Fragile mountainous landscapes around the world are environmental settings where warfare has been endemic through the centuries.  Mountain zones became major battle regions during World War I, as we see in Tait Keller’s work on the Italian / Austro-Hungarian battle zone of the southeastern Alps, and Marc Landry’s work in progress on the French Alps in the same war.  In the Second World War several mountain regions were disrupted, as we learn, for example, from Chris Pearson’s study of the Vercors region in southeastern France.  Micah Muscolino’s study of refugee movements in the Huanglonghshan mountains of western China in World War II adds a tragic dimension, as does my forthcoming essay on the eastern Himalayas during that war.

But far back through history there have been many armed struggles in contested mountain regions.  Mountain terrain has been a refuge for dissidents, insurgents, and pastoralists.  Intermittent but often protracted resistance movements in the hills, and counter-insurgency campaigns based in lowlands, have repeatedly put mountain ecosystems at risk.  John McNeill’s Mountains of the Mediterranean orients us to several instances of that sort of warfare.  In this asymmetrical warfare insurgents typically have avoided concentrated battles with militarized regimes; so the more powerful military machine has resorted to attacking the insurgents’ bases of operations.  This is environmental warfare – deliberate damage to ecological settings.  To some extent, this type of environmental warfare has been addressed by international Law of Warfare treaties since 1975.  Further studies of the environmental damage suffered by mountain ecosystems will be valuable additions to the ongoing work of international lawyers.

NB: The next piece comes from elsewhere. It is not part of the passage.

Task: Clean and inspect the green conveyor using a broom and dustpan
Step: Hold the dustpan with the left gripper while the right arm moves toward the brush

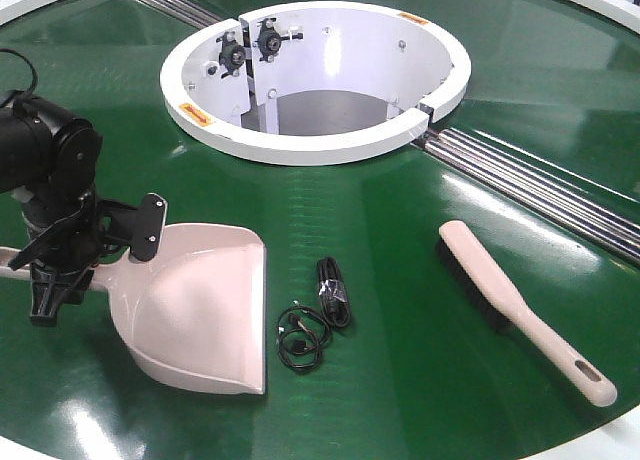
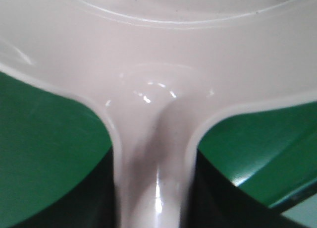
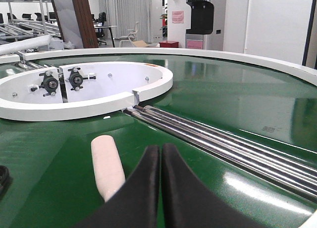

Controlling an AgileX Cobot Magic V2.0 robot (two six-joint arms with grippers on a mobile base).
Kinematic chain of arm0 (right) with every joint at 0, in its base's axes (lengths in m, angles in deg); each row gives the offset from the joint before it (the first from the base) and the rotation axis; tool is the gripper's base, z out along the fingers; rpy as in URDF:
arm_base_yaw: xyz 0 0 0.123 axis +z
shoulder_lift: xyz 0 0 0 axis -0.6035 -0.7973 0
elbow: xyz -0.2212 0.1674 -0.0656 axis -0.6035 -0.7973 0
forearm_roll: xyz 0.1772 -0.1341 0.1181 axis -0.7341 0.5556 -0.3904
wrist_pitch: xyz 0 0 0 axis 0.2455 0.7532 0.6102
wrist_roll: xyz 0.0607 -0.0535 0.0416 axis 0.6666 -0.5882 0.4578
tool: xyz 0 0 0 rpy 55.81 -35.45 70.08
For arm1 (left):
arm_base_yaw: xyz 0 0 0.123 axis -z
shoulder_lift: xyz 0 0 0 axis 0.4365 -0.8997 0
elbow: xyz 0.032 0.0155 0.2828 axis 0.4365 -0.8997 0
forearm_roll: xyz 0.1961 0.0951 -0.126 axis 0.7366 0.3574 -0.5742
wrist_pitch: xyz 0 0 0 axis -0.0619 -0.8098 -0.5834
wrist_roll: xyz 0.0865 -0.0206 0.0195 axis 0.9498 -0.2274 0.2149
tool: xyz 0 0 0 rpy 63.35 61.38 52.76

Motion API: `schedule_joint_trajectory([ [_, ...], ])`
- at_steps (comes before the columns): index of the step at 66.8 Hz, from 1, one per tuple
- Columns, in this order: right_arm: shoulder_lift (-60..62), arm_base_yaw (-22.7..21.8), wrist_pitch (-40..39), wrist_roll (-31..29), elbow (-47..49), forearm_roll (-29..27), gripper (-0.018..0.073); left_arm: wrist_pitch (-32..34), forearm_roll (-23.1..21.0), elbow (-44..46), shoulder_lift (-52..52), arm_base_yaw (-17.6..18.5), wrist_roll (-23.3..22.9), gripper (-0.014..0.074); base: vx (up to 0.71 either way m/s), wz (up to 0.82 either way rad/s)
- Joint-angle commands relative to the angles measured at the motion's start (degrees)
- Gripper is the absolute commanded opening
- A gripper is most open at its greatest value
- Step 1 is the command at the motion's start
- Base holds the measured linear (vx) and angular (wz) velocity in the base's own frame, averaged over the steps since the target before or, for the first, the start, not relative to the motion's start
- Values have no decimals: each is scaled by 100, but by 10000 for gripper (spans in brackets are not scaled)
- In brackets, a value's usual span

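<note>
The dustpan (image 1: pixel 205 305) lies on the green conveyor (image 1: pixel 420 310) at the front left, its handle pointing left. My left gripper (image 1: pixel 72 275) is shut on that handle. In the left wrist view the handle (image 2: pixel 153 188) runs between my two dark fingers (image 2: pixel 96 200), with the scoop's back wall (image 2: pixel 158 49) ahead. The broom (image 1: pixel 505 300) lies on the belt at the front right, bristles to the left. My right gripper (image 3: pixel 161 149) is shut and empty, just right of the broom (image 3: pixel 106 163) and low over the belt. It is out of the front view.
A coiled black cable (image 1: pixel 318 315) lies between dustpan and broom. The white ring hub (image 1: pixel 200 120) stands at the back centre, with silver rollers (image 1: pixel 540 190) running from it to the right. The belt's white outer rim (image 3: pixel 247 59) curves behind.
</note>
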Motion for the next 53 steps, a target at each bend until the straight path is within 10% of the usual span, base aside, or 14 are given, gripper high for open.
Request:
schedule_joint_trajectory([
  [1,61,0,-428,-15,-21,59,-8,-422,143,161,242,25,-57,-7,0,0],
  [53,61,0,-434,-118,-16,143,-8,-421,143,161,242,25,-57,-7,0,0],
])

Any number of other examples come to mind, that invite closer examination: the southern flanks of the Pyrenees in Napoleon’s Peninsular War; the Pindus Mountains in northern Greece during the civil war of the late 1940s; the mountain valleys of the Himalayas through South Asia’s long history of conquest and resistance; the montagnards’territory in twentieth-century Vietnam; the Atlas Mountains; the Caucasus repeatedly; and more, all await more serious attention by environmental historians.